Há 15 anos, o Centro de Referência Especializado para População em Situação de Rua (Centro Pop) atua no atendimento e acolhimento de pessoas em situação de rua em Feira de Santana. Ao longo desse período, mais de 9 mil pessoas já passaram pelo serviço, que oferece alimentação, orientação, encaminhamentos e apoio para a reconstrução de vínculos familiares e superação de situações de vulnerabilidade.
Segundo Marina Nogueira, coordenadora do Centro Pop, o trabalho desenvolvido pela equipe vai além do atendimento imediato. Ao longo dos anos, muitas pessoas conseguiram retomar o contato com familiares, acessar benefícios sociais e deixar a situação de rua.
“Muita gente conseguiu fazer com que voltasse para o vínculo familiar”, destacou a coordenadora.
Entre os serviços oferecidos estão benefícios eventuais, como auxílio para aluguel social e passagem, além de encaminhamentos para outros serviços da rede de assistência social e de saúde.

De acordo com Marina, são consideradas pessoas em situação de rua aquelas que, por diferentes motivos, perderam a moradia ou os vínculos familiares e não possuem um local adequado para residir.
A situação também pode ser temporária.

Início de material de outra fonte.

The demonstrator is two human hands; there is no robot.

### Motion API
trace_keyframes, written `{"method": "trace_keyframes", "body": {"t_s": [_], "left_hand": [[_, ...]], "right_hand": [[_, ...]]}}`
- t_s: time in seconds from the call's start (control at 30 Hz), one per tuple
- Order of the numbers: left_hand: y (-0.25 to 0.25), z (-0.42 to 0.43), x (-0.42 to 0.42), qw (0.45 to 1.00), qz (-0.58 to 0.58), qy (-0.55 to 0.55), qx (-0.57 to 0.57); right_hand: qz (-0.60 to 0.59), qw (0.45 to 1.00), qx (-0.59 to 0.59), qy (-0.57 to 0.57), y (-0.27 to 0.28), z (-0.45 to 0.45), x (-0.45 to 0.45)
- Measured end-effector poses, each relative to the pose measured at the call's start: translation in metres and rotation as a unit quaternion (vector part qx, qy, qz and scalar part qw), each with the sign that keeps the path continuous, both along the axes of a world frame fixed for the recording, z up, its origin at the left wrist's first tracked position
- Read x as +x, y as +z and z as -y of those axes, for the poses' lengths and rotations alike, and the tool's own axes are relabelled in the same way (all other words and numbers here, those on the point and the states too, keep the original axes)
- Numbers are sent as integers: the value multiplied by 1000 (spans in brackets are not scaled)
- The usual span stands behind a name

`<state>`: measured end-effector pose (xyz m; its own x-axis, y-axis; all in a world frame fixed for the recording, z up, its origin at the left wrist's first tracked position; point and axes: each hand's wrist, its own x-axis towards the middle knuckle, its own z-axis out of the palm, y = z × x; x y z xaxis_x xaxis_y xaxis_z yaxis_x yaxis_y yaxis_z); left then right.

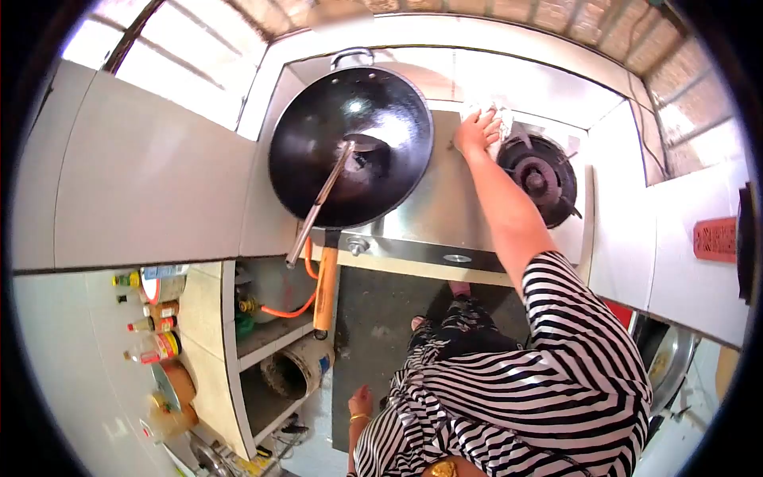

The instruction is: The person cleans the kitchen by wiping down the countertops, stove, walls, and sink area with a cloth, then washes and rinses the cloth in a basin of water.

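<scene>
My right hand [478, 132] reaches far out over the stove, pressing a pale, crumpled cloth [499, 118] onto the back of the steel stovetop [449, 187]. Just right of that hand is a black gas burner [537, 181], bare of any pan. On the left side of the stove sits a large black wok [350, 95] with a wooden handle [325, 290]. A metal spatula [326, 191] leans inside it, its handle over the front rim. My left hand [360, 401] hangs low beside my body, its fingers loosely bent, with nothing visible in it.
Below the counter, an orange gas hose [288, 312] runs near a shelf with a dirty bucket [294, 370]. Several sauce bottles [155, 346] line the left ledge. A control knob [358, 246] is on the stove front. White tiled walls [151, 167] enclose the stove.
</scene>
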<state>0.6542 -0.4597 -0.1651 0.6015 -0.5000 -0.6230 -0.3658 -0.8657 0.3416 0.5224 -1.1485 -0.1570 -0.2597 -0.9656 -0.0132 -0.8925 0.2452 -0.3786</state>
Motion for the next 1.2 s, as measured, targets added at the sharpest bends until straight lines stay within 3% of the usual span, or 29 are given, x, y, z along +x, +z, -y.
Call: {"method": "trace_keyframes", "body": {"t_s": [0.07, 0.2, 0.23, 0.3, 0.33, 0.43, 0.77, 0.87, 0.9, 0.97, 1.0, 1.1, 1.13, 1.17, 1.2], "left_hand": [[1, 3, -9, 998, 17, -25, 47], [-4, 4, -7, 994, 2, -47, 102], [-4, 2, -7, 994, 61, -89, -10], [-19, -8, 8, 989, 65, -108, 73], [-13, -2, 12, 996, 26, -54, 62], [-3, 10, 23, 997, 36, -53, -37], [-7, -15, 48, 997, 14, -73, -20], [-39, -66, 52, 999, 33, -40, 15], [-36, -78, 46, 998, 34, -29, -34], [-32, -98, 35, 999, 17, 8, -30], [-19, -99, 25, 999, 51, 6, 16], [-35, -143, 6, 997, 53, 38, 45], [-32, -151, -3, 996, 62, 29, 56], [-28, -158, -12, 995, 72, 20, 67], [-27, -167, -18, 995, 33, 33, 84]], "right_hand": [[5, 992, -29, 121, 17, -24, 3], [19, 964, -50, 260, -1, -39, 21], [17, 965, -46, 257, -2, -47, 22], [10, 944, -52, 327, 1, -63, 20], [32, 941, -67, 329, 6, -75, 17], [27, 937, -63, 343, 5, -101, 15], [56, 934, -148, 321, 13, -229, 23], [67, 902, -135, 404, 19, -258, 30], [70, 898, -138, 413, 17, -260, 36], [48, 847, -186, 496, 13, -263, 51], [39, 831, -129, 539, 19, -262, 63], [7, 796, -133, 591, -9, -260, 123], [-82, 775, -43, 625, 14, -262, 139], [-79, 770, -45, 631, 0, -259, 160], [7, 770, -117, 627, -25, -255, 182]]}}
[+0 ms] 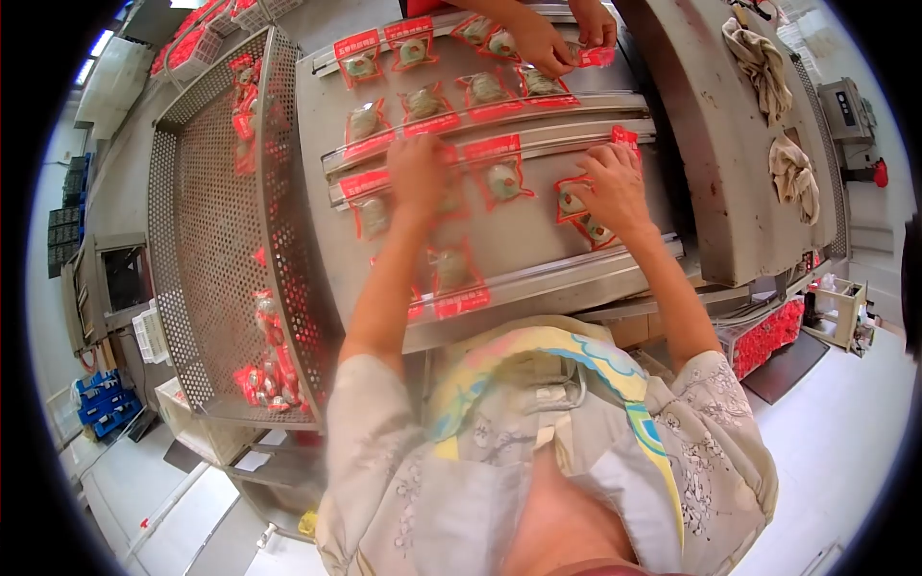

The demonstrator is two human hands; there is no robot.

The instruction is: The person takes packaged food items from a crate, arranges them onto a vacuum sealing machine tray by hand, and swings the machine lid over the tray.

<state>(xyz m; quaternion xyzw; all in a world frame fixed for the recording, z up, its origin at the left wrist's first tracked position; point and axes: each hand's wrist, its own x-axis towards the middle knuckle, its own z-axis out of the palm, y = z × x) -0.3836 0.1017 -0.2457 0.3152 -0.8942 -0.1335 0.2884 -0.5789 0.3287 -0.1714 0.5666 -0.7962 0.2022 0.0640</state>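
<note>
Steel tabletop (543, 230) spans the upper centre of the frame; perforated tray (192, 269) stands at left. Left hand (420, 178), centre, blurred: finger state cannot be told. Right hand (618, 190), right of centre: fingers bent over red-edged packets (570, 202), clamping not determinable. Similar packets (502, 180) lie in rows across the tabletop.

In white on red, Chinese characters are printed on the top pouch (359, 62), left of centre in the upper frame; the first seems to be 五, while the rest are too small to be read surely. Similar lettering, too blurred to be read, is borne by the middle pouch (500, 175), upper centre.
</note>
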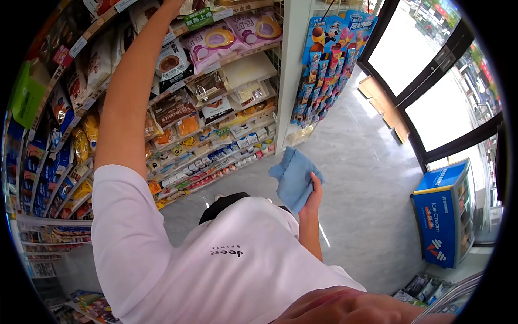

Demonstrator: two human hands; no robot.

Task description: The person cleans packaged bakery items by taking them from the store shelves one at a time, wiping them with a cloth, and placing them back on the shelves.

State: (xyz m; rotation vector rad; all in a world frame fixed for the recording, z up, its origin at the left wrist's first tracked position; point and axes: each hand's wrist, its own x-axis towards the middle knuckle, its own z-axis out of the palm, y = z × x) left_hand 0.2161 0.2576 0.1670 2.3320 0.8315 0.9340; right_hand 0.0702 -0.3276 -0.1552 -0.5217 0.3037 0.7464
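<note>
My right hand [313, 199] grips a light blue cloth [295, 178] with a scalloped edge. The cloth hangs in front of my body, above the grey floor. On the other side, my left arm stretches up across the snack shelves, and only the base of my left hand [174, 4] shows at the top edge of the view. Its fingers are out of frame. Nearest to it are a green shelf label [198, 19] and purple bread packages [211, 44] on the upper shelf. A black-and-white food package [174, 63] lies just below.
Curved shelves of packaged snacks [46, 173] continue at the left. A blue hanging display of candy [329, 67] is on the shelf end. Glass doors [418, 59] stand at the upper right, with cardboard [384, 108] by them. A blue ice cream freezer [440, 221] is at the right.
</note>
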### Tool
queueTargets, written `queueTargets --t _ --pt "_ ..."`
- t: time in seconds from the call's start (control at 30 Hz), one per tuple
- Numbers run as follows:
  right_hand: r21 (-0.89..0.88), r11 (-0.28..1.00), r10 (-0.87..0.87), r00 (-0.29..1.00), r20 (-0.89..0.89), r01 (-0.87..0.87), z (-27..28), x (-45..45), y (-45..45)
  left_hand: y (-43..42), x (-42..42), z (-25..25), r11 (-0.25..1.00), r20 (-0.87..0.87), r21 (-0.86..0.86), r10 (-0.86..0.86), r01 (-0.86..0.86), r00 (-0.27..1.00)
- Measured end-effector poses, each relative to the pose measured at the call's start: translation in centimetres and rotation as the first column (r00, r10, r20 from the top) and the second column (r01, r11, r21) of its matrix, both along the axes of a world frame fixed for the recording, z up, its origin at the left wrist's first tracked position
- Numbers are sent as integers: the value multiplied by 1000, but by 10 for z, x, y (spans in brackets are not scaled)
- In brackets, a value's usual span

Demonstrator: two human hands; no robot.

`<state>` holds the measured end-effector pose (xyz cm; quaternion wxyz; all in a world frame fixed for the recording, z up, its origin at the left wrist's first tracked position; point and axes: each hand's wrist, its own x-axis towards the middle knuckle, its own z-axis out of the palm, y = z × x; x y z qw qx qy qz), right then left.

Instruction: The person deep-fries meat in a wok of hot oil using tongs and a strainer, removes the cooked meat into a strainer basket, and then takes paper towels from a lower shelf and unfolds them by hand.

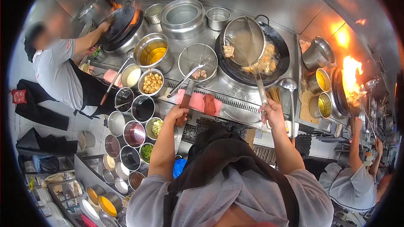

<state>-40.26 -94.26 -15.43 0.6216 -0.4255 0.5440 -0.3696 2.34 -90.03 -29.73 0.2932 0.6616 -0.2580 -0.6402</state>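
Note:
My left hand (178, 113) is closed round the wooden handle of a mesh strainer (198, 53). A few pieces of meat (199, 73) lie in that strainer, and a metal utensil with a dark handle (184, 83) rests across it. My right hand (272, 114) grips the metal handle of a second large mesh strainer (245, 38). This one is tilted above a wok (283, 56) of bubbling oil. A fried piece (228, 51) sits at its left edge, and golden pieces (266, 64) float in the oil below.
Several metal pots of sauces and ingredients crowd the left side, among them a pot of yellow oil (156, 54). A ladle (288, 85) lies to the right of the wok. Flames (351, 75) rise at a station on the right. Co-workers handle woks on both sides.

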Motion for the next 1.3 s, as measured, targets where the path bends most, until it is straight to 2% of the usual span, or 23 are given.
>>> queueTargets --t 0.03,0.1,0.17,0.2,0.27,0.37,0.43,0.5,0.57,0.63,0.77,0.9,0.97,1.1,1.17,1.3 --pt "0 1000 2 1000 -3 -2 0 -2 2 0 1 -3 999 102 31 -28 25 994" --pt "29 1000 -12 998 54 10 -1 -4 7 -3 4 -11 999 151 39 -31 26 988" --pt "33 999 -13 997 74 11 -1 -4 12 -11 1 -6 997 329 23 -80 77 941" --pt "36 999 -19 995 94 16 -1 -4 14 -11 -1 -5 997 328 25 -83 79 941" --pt "36 999 -17 994 104 13 -3 -2 15 -5 -11 23 998 -69 -24 65 -66 996" --pt "25 1000 -6 995 98 3 16 8 11 -2 -11 10 989 -164 -130 46 -68 985" --pt "38 999 3 997 82 -6 30 18 13 2 -14 11 991 -147 -103 74 -90 986" --pt "-83 989 108 981 -159 -122 35 24 11 4 -16 13 989 -153 -113 74 -92 985" --pt "-106 978 154 968 -200 -178 23 28 5 5 -17 14 988 -149 -127 74 -93 986" --pt "-145 978 103 954 -281 -148 18 32 2 7 -18 14 986 -178 -138 70 -95 982" --pt "-178 976 72 959 -274 -125 28 28 -3 9 -15 9 983 -201 -152 75 -107 977" --pt "-213 977 -37 959 -282 -25 29 -2 -7 4 -16 -4 984 -200 -137 82 -111 976" --pt "-275 958 -179 910 -373 76 29 -17 -2 3 -14 -4 984 -198 -139 84 -112 977" --pt "-252 957 -240 876 -420 141 23 -52 7 7 -12 -5 988 -181 -130 54 -79 982" --pt "-247 957 -252 863 -437 154 24 -65 13 7 -15 -2 994 -108 -74 69 -77 992" --pt "-243 952 -287 827 -484 187 33 -79 26 13 -18 -9 987 -58 -146 54 -62 997"
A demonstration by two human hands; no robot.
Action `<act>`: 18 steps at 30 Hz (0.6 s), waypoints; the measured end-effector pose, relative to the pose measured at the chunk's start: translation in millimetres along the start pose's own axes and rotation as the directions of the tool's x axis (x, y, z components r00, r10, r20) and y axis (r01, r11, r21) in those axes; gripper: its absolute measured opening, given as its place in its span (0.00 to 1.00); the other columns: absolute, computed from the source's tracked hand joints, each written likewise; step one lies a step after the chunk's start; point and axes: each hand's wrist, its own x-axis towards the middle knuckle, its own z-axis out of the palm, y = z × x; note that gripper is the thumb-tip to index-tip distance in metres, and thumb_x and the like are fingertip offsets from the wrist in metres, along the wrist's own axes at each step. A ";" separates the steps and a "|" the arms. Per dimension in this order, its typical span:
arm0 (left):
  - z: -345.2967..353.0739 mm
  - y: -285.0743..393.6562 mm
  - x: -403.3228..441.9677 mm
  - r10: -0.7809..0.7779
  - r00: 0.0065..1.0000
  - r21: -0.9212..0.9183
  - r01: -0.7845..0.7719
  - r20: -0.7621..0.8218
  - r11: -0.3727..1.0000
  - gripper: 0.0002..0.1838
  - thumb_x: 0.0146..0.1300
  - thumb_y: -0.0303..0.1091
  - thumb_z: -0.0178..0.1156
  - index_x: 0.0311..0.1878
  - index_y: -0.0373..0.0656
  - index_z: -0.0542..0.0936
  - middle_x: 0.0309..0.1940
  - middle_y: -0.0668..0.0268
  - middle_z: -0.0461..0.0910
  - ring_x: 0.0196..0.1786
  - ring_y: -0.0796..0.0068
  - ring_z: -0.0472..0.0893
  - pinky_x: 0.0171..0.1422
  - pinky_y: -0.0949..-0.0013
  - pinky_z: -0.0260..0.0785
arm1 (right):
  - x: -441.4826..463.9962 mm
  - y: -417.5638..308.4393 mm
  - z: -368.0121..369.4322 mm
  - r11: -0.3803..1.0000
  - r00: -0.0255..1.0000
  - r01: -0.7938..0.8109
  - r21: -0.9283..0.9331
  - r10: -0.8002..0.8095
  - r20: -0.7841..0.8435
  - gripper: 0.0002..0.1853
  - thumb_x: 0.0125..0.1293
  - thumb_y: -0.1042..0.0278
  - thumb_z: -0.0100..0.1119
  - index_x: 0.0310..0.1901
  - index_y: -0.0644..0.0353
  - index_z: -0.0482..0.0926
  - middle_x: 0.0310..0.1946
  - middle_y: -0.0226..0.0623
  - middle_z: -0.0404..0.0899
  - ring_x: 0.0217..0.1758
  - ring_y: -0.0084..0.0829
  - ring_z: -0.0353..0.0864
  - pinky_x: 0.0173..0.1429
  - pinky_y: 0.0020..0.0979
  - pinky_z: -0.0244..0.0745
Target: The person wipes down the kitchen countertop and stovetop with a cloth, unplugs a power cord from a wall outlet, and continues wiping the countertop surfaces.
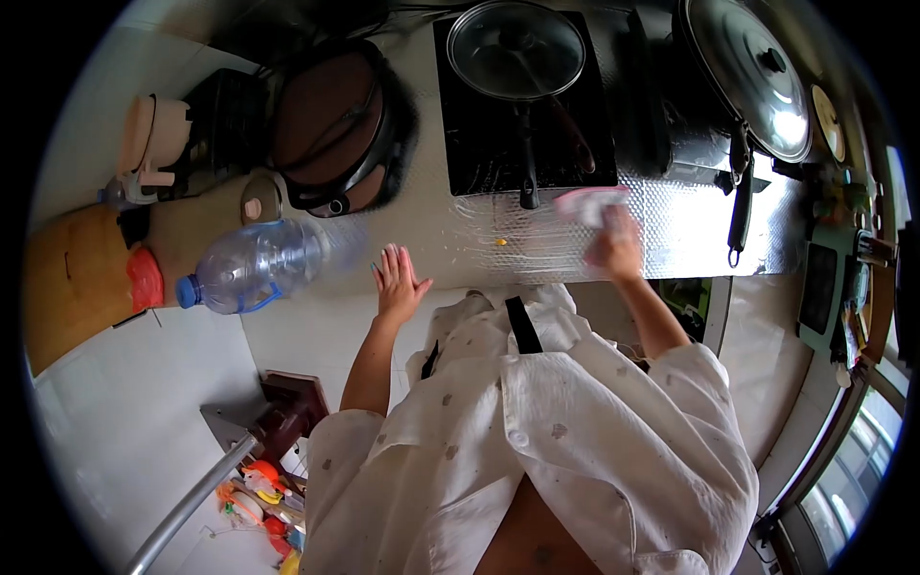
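My right hand (618, 245), smeared by motion, is closed on a pink and white cloth (586, 202). The cloth lies against the shiny foil-covered counter (690, 225), just below the front edge of a black induction cooktop (470, 144). Wet streaks and a small yellow scrap (501, 242) show on the foil left of the cloth. At the counter's front edge my left hand (400, 280) has its fingers spread, holding nothing. A large clear plastic bottle (254, 264) with a blue cap lies on its side to the left of that hand.
A lidded frying pan (516, 57) sits on the cooktop, its handle pointing toward me. Further right stands a big lidded wok (757, 72). A brown electric griddle (326, 125), a pink appliance (153, 134) and a red bag (145, 278) are on the left.
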 end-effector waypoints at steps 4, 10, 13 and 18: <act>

Há pessoas que chegam ao município em trânsito, vindas de outras cidades ou estados, sem recursos para seguir viagem ou retornar para suas famílias.
Nesses casos, a equipe busca localizar familiares e viabilizar o retorno ao convívio familiar sempre que essa for a vontade da pessoa atendida.
O acompanhamento não necessariamente termina quando a pessoa consegue uma moradia ou supera a situação de vulnerabilidade. Segundo a coordenadora, o vínculo estabelecido com a equipe pode fazer com que algumas pessoas continuem procurando o Centro Pop.
Quando a equipe recebe informações de que determinado usuário conseguiu uma residência, a situação é registrada no prontuário para manter o histórico do atendimento e permitir a continuidade das informações entre os profissionais.
Um dos trabalhos realizados pelo Centro Pop é a tentativa de reconstrução dos vínculos familiares. A equipe pode auxiliar os usuários a realizar ligações e também buscar informações sobre parentes.
Segundo Marina, em alguns casos, a pessoa deixou a residência sem avisar a família ou perdeu o contato por não possuir telefone celular.
Além do atendimento realizado no próprio Centro Pop, a equipe conta com encaminhamentos e articulação com outros serviços da rede de assistência social e saúde.
A coordenadora também relatou que o uso de álcool e outras drogas está presente em muitos dos casos acompanhados pelo serviço.
Segundo ela, o Centro Pop não encaminha diretamente os usuários para comunidades terapêuticas, mas, quando há interesse da própria pessoa em buscar ajuda para superar o vício, a equipe fornece orientações e endereços de serviços que podem auxiliar no processo.
Na área da saúde, o Centro Pop também conta com a articulação do Consultório na Rua, que realiza atendimentos e encaminhamentos relacionados às necessidades de saúde da população em situação de rua.
Marina ressalta que a autonomia da pessoa atendida é considerada nesse processo.
O Centro Pop funciona de segunda a sexta-feira, das 8h às 17h, com intervalo para almoço. O atendimento pode ocorrer por procura espontânea ou por encaminhamento da abordagem social, dos serviços de saúde, do CREAS e dos CRAS.
A coordenadora explica que o Centro Pop não realiza diretamente o trabalho de abordagem nas ruas. Essa atividade é desempenhada pela equipe de abordagem social, que integra a rede de atendimento e pode encaminhar as pessoas para o serviço.
Atualmente, segundo Marina Nogueira, aproximadamente 1.300 pessoas estão cadastradas no Bolsa Família com caracterização de situação de rua. O número de pessoas efetivamente acompanhadas pelo Centro Pop, porém, varia devido à grande rotatividade.
Diariamente, o serviço atende entre 50 e 70 pessoas e oferece duas alimentações: um lanche pela manhã, considerado reforçado, e outro no período da tarde.
A coordenadora explica que não é possível apontar com precisão o número de usuários ativos no momento justamente por causa da movimentação constante das pessoas atendidas.
Ao completar 15 anos, o Centro Pop mantém como principal desafio garantir atendimento e assistência a uma população marcada por diferentes histórias de vulnerabilidade.
Para Marina Nogueira, cada pessoa atendida possui uma trajetória própria, e o trabalho da equipe busca oferecer caminhos para a reconstrução de vínculos, acesso a direitos e, quando possível, superação da situação de rua.